Despite the murders, Jim Elliot’s wife, Elisabeth Elliot, and Nate Saint’s sister, Rachel Saint, returned to the tribe and eventually led many of the Waorani to faith in Christ. Some of those converted included Jim Elliot’s and Nate Saint’s killers.
A gift by the Wheaton College Class of 1949 to honor their fallen classmates, the original plaque was donated in 1957.
“In the 64 years since the College received this gift, we have continued to grow in our understanding of how to show God’s love and respect to people from every culture,” said Wheaton College President Philip Ryken. “We have also learned much more about God’s ongoing work among the Waorani. We welcome this opportunity to ensure that we tell this unforgettable story in ways that reflect the full dignity of people made in the image of God.”

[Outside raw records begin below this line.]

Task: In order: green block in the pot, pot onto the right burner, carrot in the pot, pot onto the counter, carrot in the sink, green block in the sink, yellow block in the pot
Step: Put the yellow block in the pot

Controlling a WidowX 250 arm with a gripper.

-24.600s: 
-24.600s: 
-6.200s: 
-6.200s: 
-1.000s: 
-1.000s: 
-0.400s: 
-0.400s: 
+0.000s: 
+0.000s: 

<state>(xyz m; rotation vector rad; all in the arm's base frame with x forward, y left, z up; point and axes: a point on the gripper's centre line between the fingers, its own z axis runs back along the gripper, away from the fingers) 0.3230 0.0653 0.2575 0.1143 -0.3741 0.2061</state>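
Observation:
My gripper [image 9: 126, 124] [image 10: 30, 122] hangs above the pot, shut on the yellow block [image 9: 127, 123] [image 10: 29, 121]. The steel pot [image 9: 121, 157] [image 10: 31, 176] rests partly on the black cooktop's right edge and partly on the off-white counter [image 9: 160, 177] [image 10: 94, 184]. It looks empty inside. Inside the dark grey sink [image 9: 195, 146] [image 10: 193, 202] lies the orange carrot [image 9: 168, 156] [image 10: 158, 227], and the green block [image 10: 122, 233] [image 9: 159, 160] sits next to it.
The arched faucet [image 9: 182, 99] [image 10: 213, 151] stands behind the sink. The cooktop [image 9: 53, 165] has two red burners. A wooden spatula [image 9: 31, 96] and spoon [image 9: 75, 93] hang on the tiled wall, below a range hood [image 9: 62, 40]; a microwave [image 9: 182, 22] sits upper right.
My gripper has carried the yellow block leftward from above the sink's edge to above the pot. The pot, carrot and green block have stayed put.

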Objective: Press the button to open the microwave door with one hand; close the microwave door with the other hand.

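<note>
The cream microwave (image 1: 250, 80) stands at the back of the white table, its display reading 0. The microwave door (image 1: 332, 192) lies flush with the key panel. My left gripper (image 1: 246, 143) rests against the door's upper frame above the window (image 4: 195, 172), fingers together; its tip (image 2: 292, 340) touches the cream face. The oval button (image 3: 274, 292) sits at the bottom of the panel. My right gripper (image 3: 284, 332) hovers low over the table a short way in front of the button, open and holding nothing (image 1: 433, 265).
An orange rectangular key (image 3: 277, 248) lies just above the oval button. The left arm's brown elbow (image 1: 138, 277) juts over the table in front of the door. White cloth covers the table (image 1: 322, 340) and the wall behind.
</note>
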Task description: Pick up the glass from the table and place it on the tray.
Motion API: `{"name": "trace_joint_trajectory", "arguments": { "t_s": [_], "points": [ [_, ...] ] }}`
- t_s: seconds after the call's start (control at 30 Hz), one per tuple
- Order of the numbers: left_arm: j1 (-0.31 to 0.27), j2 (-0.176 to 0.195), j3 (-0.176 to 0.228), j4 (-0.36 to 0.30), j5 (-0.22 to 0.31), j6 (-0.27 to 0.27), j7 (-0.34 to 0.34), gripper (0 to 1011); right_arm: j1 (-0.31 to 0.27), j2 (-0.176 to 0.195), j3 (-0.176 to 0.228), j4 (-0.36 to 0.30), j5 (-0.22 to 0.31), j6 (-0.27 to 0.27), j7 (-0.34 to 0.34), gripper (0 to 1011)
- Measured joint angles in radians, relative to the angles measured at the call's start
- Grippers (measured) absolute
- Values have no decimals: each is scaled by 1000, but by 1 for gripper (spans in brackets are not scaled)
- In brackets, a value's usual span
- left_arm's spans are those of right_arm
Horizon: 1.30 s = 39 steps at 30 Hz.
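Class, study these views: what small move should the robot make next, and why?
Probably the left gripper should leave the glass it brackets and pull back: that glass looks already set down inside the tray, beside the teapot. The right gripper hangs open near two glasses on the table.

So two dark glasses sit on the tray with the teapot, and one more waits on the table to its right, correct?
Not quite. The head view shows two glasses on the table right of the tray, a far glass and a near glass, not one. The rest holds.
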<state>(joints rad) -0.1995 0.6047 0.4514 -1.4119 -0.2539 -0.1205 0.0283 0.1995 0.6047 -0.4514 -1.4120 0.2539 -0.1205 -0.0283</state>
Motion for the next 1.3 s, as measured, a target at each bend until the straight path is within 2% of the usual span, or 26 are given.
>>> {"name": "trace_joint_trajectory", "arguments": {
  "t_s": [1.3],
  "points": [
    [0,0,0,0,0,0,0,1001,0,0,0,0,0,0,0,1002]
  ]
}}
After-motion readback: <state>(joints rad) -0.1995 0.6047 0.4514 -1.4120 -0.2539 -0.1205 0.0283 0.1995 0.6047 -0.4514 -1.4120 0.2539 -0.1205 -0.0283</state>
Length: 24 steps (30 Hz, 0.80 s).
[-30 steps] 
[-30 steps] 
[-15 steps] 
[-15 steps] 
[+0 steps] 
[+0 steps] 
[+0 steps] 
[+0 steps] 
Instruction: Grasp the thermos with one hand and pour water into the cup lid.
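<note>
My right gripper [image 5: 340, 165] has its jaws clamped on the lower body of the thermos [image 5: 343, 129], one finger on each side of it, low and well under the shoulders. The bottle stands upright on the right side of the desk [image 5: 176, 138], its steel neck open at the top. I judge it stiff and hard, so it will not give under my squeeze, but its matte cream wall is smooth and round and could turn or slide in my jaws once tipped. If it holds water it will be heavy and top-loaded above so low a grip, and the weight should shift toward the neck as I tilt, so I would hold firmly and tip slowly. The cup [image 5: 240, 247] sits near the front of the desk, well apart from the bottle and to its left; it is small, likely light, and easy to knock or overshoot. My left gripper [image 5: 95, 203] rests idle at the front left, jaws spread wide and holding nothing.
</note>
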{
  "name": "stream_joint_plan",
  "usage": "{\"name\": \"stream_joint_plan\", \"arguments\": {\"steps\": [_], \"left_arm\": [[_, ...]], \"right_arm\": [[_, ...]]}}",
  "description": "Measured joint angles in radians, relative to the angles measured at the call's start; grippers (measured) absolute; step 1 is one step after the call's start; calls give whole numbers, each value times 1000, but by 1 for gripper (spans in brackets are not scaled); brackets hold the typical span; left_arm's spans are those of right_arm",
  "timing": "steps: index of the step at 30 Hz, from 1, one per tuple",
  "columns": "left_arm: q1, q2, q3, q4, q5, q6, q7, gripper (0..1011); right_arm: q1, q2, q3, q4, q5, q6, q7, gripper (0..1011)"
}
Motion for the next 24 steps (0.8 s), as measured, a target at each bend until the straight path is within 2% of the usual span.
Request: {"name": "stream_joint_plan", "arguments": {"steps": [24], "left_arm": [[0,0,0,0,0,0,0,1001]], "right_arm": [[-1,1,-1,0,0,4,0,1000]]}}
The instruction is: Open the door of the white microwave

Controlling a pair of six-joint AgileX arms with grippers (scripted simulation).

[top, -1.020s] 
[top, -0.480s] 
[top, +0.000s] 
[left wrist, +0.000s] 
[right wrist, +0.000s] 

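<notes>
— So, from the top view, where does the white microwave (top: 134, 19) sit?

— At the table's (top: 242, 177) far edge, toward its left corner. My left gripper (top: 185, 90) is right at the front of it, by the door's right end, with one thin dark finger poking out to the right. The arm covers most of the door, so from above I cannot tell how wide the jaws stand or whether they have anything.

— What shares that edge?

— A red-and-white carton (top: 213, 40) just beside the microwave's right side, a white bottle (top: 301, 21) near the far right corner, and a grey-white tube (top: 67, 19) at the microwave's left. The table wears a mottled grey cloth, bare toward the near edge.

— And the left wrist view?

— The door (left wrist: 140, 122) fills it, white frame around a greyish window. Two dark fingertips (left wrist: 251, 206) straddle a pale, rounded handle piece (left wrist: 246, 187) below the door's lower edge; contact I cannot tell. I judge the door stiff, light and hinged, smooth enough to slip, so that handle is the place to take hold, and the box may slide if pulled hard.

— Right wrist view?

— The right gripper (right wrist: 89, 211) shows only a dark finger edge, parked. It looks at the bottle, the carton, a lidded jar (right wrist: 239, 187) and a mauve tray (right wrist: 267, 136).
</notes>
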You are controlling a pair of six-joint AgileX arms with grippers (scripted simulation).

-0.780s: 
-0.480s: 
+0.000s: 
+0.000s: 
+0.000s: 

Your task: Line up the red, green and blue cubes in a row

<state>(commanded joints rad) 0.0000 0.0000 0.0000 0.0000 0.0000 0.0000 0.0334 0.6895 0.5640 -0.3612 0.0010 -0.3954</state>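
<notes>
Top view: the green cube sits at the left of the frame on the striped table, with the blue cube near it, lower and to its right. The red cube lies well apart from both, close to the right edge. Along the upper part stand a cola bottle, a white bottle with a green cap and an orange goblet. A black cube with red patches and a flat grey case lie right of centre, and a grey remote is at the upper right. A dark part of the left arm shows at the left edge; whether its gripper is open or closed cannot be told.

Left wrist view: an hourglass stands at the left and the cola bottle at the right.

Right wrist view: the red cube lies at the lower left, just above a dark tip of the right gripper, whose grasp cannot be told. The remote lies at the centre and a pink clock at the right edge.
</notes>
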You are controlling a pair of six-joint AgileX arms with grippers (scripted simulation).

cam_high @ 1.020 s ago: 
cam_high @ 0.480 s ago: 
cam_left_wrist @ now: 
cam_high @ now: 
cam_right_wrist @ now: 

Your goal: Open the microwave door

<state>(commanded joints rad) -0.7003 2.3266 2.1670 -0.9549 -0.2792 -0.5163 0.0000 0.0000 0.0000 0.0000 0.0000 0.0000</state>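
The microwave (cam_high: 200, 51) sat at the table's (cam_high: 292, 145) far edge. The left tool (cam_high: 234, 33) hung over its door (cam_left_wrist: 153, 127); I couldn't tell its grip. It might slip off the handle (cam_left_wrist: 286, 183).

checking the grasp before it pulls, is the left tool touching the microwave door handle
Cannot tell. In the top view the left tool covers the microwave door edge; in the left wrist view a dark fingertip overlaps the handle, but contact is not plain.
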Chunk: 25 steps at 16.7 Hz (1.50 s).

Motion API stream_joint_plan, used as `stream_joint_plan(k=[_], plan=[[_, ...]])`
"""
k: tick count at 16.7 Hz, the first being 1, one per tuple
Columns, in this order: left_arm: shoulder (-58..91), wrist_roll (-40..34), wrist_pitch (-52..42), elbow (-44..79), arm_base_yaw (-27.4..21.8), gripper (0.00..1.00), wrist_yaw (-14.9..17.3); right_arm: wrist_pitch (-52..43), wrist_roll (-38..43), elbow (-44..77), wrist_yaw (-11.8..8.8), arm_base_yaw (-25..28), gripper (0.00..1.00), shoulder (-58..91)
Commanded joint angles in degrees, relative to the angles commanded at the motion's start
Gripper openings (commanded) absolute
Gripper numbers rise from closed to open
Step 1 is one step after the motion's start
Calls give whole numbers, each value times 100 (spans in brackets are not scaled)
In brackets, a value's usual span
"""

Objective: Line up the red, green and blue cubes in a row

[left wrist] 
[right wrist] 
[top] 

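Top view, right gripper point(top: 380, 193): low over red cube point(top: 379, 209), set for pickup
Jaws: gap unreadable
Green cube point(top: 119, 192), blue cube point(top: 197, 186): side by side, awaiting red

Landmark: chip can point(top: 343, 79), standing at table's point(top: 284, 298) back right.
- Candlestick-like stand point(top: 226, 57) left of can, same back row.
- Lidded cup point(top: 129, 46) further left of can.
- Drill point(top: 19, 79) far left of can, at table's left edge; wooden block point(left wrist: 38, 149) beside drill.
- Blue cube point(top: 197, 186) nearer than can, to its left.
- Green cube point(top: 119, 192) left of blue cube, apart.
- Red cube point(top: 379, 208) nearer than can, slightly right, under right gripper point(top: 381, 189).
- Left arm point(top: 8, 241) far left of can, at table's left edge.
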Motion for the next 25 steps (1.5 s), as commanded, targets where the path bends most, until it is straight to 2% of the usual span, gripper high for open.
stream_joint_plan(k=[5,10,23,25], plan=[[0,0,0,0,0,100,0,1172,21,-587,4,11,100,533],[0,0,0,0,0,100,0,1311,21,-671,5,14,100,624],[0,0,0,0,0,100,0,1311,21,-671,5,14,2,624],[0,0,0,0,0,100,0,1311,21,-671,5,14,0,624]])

The new wording was recommended by a task force led by Wheaton Alumni Association President Beverly Liefeld Hancock, who’s the daughter of Pete Fleming’s widow, Olive Fleming Liefeld, and New Testament theologian Walter Liefeld.
Also serving on the task force was a faculty historian, a faculty missiologist, an undergraduate student, and a graduate student.
“We are deeply grateful to this remarkable team for their thoughtful work to continue the legacy of five missionaries who gave their lives to spread the gospel,” Ryken said.
The college plans to dedicate the new plaque in the lobby of Edman Chapel this fall.
The full wording of the new plaque:
Go Ye and Preach the Gospel
Dedicated to the glory of God and in loving memory of Ed McCully, President of the Class of 1949, and Jim Elliot ’49, also a campus leader. Motivated by God’s love and the Great Commission, together with Nate Saint ’50, Roger Youderian, and Pete Fleming, they went to the mission field willing for “anything—anywhere regardless of the cost.”
God called them to the rainforest of Ecuador and the Waorani, a people who had never heard the gospel message. Known for their violence to encroaching outsiders and for internal cycles of vengeance killing, they were among the most feared indigenous peoples in South America at the time.
After much preparation and prayer, and weeks of friendly gift exchanges by airplane, the missionaries made peaceful ground contact with the Waorani. On January 8, 1956, as the missionaries anticipated a second friendly encounter, the Waorani attacked. All five men were speared to death—martyrs for the love of Christ.
Their sacrifice was a turning point for the Waorani and an inspiration for evangelical missions globally. Inviting members of the men’s families to live with them, the Waorani responded to the gospel and put down their spears. God’s redemptive story continues as the gospel is still shared among the Waorani to this day.